NEW YORK — Wacoal America, the U.S. unit of the $1.5 billion intimate apparel giant Wacoal Corp. of Japan, pulled out all the stops to celebrate its 20th anniversary of business in the U.S.
More than 300 retailers and suppliers turned out May 3 at The Metropolitan Club here, joining Wacoal executives from the Kyoto-based parent and the Wacoal France and American divisions. Festivities kicked off with a champagne cocktail reception, followed by nonstop sushi, sashimi and sake, as traditional Japanese drummers entertained guests.

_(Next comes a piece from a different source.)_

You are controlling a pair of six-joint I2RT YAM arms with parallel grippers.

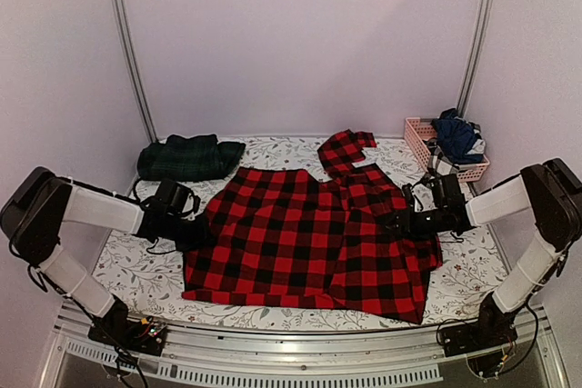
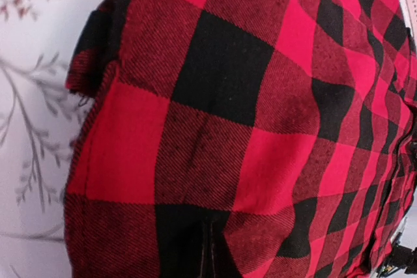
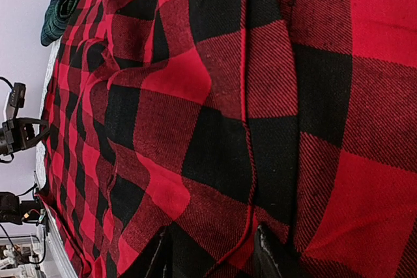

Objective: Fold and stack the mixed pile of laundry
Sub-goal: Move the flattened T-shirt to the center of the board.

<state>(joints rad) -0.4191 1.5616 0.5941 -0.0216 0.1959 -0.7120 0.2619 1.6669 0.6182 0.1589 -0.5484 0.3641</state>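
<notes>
Across the middle of the counter (image 1: 136, 272), the flannel shirt (image 1: 309, 243) is spread nearly flat. Its hem is turned toward 6 o'clock and a narrow part of it reaches up toward 12 o'clock.

At the shirt's 9 o'clock edge, the left pincer (image 1: 194, 232) is set low against the cloth. In the left wrist view almost everything is filled by red and black checks and the fingers are covered, so it cannot be told whether this pincer is clenched or released.

At 3 o'clock, the right pincer (image 1: 400, 222) is laid on the shirt's right part, where the fabric is rumpled. In the right wrist view two dark fingertips (image 3: 268, 260) are seen apart at the bottom edge, with flannel between them. Whether that flannel is pinched cannot be told.

Farther back, at 10 o'clock, the tartan piece (image 1: 189, 157) is bundled near the shirt's far left corner. At 2 o'clock a pink basket (image 1: 466, 173) is placed by the far right corner, and navy clothes (image 1: 455, 134) are heaped in it.
</notes>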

Yoshikata Tsukamoto, president of Wacoal Corp. and chairman of Wacoal America, said he was “extremely honored” by the strong turnout, noting the U.S. operation is “very healthy.” Tsukamoto is the son of the company’s late founder, Koichi Tsukamoto, who started the business in 1949.

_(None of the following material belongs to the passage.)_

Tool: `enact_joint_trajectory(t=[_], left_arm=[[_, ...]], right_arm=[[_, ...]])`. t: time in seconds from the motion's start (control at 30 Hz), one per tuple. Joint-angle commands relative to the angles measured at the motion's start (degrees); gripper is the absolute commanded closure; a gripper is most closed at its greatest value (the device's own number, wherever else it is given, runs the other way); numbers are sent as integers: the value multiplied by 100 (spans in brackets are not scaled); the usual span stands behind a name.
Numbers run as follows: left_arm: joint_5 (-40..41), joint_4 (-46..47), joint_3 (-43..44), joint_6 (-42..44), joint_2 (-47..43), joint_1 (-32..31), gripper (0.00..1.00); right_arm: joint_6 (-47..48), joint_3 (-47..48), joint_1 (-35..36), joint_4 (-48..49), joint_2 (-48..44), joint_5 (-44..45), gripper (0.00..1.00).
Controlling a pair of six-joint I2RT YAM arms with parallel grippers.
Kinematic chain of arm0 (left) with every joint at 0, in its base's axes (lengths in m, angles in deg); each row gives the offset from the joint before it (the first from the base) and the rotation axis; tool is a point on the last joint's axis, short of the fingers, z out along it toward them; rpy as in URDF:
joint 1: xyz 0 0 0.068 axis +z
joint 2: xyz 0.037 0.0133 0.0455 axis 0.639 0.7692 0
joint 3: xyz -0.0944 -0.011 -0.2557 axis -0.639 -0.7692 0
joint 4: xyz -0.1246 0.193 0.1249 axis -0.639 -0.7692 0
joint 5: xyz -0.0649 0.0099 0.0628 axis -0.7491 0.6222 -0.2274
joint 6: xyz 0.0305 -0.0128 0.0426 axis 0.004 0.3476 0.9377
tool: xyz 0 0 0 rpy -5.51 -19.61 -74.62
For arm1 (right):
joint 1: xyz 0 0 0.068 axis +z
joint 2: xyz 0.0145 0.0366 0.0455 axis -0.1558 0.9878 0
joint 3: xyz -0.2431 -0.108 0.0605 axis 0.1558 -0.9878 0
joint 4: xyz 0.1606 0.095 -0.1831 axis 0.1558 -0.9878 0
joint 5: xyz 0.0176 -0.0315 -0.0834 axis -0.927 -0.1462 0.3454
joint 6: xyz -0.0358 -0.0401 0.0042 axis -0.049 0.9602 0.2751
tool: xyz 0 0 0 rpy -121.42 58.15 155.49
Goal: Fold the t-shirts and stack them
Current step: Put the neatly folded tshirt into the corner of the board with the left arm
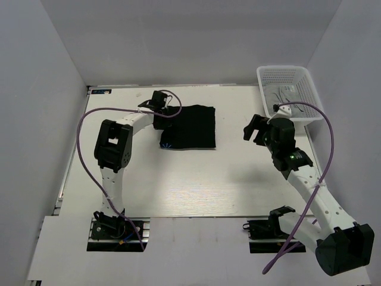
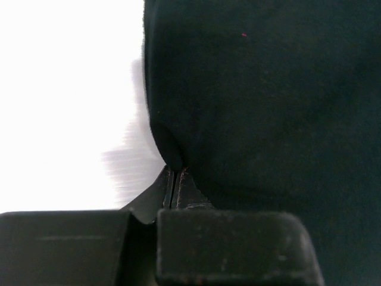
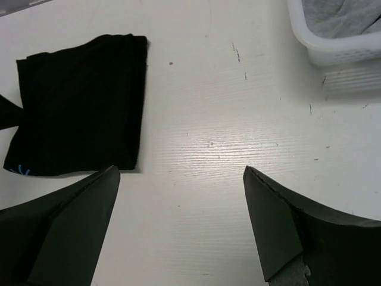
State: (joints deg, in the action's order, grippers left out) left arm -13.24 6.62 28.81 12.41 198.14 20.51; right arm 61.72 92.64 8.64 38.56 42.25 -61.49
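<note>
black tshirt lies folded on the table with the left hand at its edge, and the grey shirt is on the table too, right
Not quite. The grey shirt lies in the white mesh basket, not on the table, as the right wrist view shows. The black t-shirt does lie folded on the table with the left hand at its edge.

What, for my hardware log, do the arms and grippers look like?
The left arm and right arm have white links, boxy black joint housings and a purple cable. The left gripper and right gripper have black wedge-shaped fingers. A green light glows on the right arm.
</note>
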Motion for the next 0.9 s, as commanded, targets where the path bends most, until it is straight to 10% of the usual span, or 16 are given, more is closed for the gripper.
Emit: enact_joint_trajectory(t=[0.0,0.5,0.87], left_arm=[[1381,-659,68,88,-218,364,100],[2193,-475,1561,2075,419,2059,100],[1798,-782,4480,2216,2250,2913,100]], right_arm=[[-135,-286,-29,324,-180,181,10],[84,-858,-20,1528,152,-162,10],[23,-401,-73,1863,1120,-153,10]])
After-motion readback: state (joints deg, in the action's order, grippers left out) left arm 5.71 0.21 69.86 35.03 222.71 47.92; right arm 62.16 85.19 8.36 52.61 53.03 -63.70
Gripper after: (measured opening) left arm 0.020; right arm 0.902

At Wacoal’s 10th anniversary festivities — also at The Metropolitan Club — the elder Tsukamoto told WWD the company had invested $120 million in the U.S. operation in the first decade. But in the early years of the U.S. venture, he said, “we did very seriously consider packing up.”
Today, the U.S. unit has been molded into a highly profitable lingerie business with the distribution of upscale Wacoal-branded bras and panties to major specialty stores such as Nordstrom, Saks Fifth Avenue and Neiman Marcus, and a successful designer business with the licensed Donna Karan Intimates and DKNY Underwear collections.
“Wacoal America’s business has tripled over the past 10 years,” said Richard Murray, president and chief operating officer of Wacoal America. “The first 10 years was all hard work and the next 10 years reaped the benefits for Wacoal. Sales right now are probably about $117 million annually, compared to $110 million the same time a year ago.
“We have built a very loyal base of Wacoal customers through our ability to successfully anticipate and respond to the changing tastes, preferences and physical needs of the American consumer,” he continued.
Murray estimated that Wacoal’s trained specialists at stores have provided more than 1.3 million free bra fittings to Americans since 1985.
Meanwhile, Gwen Widell, vice president of merchandising and design for Wacoal America, said reaction has been “tremendous” to the company’s newest bra introduction for fall 2005: the iBra by Wacoal, a feather-light style of Tactel nylon and Lycra spandex that has “no stitches, no seams and no tags.”
The iBra was introduced to the media in April at a cocktail party at the Wacoal showrooms here. Colors are black, nude, suntan and milk chocolate. Cup sizes are 32B to 38D. Suggested retail is $50.